START Available records

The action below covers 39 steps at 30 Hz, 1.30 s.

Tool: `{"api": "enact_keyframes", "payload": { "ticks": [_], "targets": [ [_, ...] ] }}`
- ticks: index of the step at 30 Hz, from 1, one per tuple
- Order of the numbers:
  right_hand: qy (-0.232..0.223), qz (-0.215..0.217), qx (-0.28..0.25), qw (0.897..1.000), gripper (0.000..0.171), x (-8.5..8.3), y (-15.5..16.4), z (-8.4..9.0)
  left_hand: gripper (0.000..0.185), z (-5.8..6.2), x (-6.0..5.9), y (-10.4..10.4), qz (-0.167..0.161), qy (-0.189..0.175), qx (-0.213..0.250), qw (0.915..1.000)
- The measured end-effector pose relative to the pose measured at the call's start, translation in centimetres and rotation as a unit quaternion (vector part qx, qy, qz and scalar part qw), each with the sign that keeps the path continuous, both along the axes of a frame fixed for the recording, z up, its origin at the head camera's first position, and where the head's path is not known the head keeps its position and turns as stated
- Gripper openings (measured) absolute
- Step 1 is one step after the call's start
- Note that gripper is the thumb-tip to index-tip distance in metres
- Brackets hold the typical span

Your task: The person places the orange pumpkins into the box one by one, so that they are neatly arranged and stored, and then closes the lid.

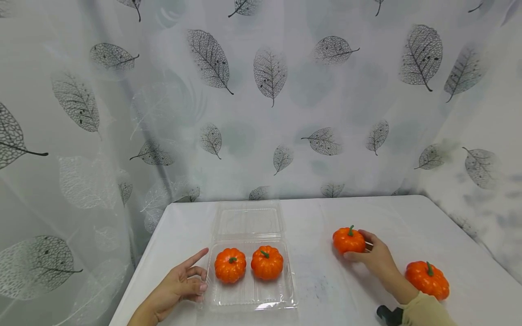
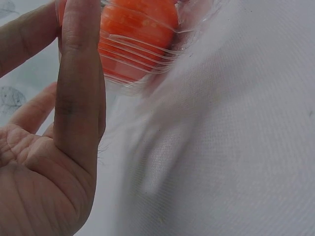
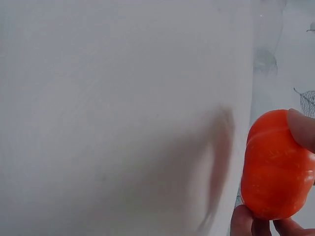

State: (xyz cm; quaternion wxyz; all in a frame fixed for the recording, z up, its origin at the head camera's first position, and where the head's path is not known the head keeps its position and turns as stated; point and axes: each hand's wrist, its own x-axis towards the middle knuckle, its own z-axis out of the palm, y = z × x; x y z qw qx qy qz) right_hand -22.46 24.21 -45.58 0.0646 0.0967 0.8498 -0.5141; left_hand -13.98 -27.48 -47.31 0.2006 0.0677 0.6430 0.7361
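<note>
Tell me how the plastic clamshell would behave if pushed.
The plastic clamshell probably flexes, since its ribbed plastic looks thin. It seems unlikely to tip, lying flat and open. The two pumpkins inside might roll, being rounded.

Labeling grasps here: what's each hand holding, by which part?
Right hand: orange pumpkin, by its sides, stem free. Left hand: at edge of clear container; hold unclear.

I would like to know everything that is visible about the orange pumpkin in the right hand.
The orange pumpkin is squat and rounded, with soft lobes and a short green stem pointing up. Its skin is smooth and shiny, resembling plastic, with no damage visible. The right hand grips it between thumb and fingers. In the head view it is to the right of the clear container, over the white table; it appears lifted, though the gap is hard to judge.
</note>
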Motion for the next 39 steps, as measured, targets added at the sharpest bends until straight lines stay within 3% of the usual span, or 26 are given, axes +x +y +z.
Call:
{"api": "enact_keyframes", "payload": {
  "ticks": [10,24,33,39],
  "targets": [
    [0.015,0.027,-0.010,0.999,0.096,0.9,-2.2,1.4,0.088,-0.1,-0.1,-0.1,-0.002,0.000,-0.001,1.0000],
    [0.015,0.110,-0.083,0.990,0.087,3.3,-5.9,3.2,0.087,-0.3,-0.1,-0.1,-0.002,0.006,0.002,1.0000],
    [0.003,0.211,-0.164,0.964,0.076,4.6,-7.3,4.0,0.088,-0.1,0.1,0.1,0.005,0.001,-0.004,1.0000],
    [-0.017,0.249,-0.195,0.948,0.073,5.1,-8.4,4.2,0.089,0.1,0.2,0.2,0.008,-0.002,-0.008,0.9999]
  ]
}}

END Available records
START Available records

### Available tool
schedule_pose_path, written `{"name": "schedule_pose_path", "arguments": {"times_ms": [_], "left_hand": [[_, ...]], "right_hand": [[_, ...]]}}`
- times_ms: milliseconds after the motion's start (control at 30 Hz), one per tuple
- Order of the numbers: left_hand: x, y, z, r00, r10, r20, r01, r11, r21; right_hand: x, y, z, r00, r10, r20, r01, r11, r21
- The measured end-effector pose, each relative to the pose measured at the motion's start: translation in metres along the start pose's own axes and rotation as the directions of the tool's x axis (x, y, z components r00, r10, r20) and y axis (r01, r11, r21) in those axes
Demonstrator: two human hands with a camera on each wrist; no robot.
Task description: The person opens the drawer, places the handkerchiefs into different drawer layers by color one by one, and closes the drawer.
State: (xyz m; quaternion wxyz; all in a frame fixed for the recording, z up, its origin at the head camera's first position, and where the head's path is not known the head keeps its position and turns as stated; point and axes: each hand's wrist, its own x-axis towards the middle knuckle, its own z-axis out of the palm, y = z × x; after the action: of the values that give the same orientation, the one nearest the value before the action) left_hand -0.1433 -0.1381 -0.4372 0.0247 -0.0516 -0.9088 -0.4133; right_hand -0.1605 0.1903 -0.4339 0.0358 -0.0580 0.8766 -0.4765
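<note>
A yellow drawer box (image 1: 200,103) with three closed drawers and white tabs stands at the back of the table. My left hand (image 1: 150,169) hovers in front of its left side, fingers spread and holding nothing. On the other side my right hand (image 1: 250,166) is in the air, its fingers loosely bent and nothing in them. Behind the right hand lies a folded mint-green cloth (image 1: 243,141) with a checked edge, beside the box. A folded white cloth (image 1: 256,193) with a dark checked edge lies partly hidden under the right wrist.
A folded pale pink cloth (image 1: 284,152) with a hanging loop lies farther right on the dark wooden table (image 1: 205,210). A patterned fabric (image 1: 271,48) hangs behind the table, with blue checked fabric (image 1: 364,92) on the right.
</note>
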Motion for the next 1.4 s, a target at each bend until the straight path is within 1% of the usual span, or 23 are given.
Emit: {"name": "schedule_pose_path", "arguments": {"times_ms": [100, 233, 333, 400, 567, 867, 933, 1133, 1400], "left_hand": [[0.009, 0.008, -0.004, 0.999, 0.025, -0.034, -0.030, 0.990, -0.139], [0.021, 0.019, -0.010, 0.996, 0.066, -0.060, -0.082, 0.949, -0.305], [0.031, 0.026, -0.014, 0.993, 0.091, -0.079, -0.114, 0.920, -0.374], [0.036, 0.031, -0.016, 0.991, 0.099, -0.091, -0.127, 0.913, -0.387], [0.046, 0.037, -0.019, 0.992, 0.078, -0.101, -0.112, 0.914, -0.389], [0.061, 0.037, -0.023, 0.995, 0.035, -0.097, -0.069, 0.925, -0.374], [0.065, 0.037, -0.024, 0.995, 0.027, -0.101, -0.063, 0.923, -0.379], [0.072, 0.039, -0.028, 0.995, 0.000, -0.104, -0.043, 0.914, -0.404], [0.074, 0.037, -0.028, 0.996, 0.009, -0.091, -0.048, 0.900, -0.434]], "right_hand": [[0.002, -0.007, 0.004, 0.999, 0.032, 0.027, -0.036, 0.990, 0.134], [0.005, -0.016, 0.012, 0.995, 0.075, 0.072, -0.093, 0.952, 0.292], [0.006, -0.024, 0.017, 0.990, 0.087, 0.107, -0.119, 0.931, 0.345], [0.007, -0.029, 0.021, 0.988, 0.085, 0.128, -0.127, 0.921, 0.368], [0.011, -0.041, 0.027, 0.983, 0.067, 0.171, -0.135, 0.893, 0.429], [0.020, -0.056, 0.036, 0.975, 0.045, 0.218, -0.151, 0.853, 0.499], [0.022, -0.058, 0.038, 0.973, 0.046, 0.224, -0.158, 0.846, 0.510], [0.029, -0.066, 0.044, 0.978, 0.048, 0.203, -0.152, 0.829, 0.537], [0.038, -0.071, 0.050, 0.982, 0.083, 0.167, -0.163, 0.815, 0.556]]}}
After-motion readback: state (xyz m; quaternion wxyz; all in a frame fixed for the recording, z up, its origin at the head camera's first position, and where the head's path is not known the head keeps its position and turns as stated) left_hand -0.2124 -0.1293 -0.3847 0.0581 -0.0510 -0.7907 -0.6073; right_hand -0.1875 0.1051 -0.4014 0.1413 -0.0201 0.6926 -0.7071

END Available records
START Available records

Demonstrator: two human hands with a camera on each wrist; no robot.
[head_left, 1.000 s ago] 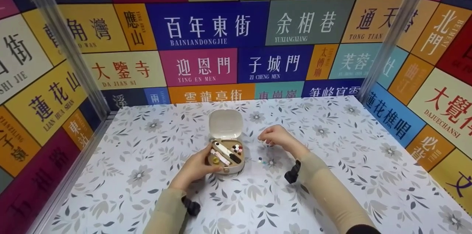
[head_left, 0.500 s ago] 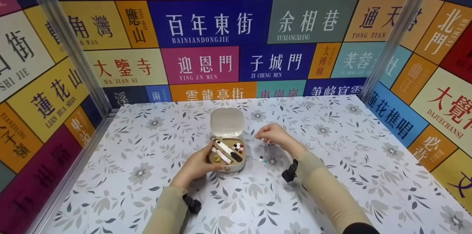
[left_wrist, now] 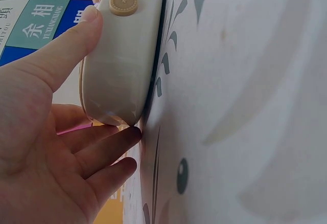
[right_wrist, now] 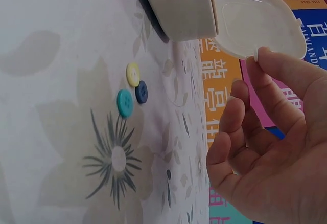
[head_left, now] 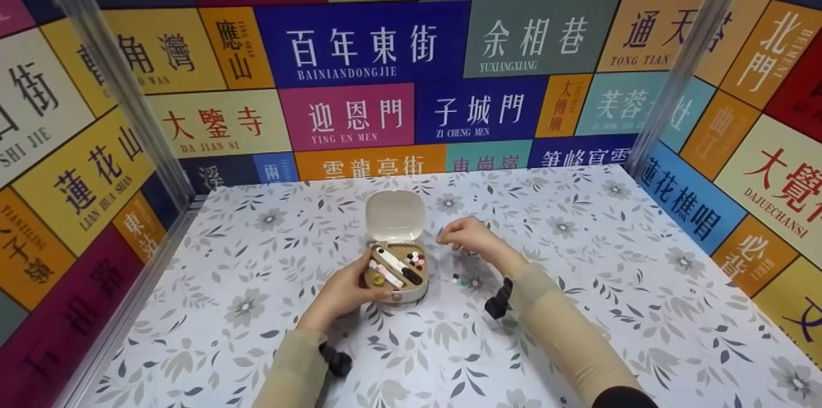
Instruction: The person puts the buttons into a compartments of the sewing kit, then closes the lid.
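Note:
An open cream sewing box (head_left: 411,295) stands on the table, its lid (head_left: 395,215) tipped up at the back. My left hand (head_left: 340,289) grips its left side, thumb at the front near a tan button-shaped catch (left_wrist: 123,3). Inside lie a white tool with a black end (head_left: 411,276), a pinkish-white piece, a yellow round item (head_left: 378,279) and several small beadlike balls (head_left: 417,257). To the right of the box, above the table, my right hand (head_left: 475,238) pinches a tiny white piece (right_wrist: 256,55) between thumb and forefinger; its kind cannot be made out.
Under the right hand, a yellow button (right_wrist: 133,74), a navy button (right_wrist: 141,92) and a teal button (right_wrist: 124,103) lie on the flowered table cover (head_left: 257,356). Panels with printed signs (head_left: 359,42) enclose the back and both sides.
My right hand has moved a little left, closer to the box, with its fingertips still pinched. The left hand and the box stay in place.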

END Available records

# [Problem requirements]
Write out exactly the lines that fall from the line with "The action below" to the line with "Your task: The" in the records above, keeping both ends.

# [Result below]
The action below covers 39 steps at 30 Hz, 1.30 s.

Tool: `{"api": "enact_keyframes", "payload": { "ticks": [_], "targets": [ [_, ...] ] }}`
- ticks: index of the step at 30 Hz, from 1, one per tuple
- Order of the numbers:
  right_hand: qy (-0.232..0.223), qz (-0.215..0.217), qx (-0.28..0.25), qw (0.897..1.000), gripper (0.000..0.171), x (-8.5..8.3), y (-15.5..16.4), z (-8.4..9.0)
  left_hand: gripper (0.000..0.185), z (-5.8..6.2), x (-6.0..5.9), y (-10.4..10.4), qz (-0.167..0.161), qy (-0.189..0.175), qx (-0.213..0.250), qw (0.915..1.000)
- The measured end-effector pose relative to the pose measured at the call's start, translation in centimetres and rotation as a unit quaternion (vector part qx, qy, qz and scalar part qw), each with the sign that keeps the path continuous, both along the axes of a frame fixed for the recording, z up, its origin at the head camera's first position, and where the head's path is not known the head keeps its position and turns as stated
- Gripper openings (measured) absolute
- Step 1 is one step after the call's start
- Note that gripper is the thumb-tip to index-tip distance in metres
- Brackets hold the typical span

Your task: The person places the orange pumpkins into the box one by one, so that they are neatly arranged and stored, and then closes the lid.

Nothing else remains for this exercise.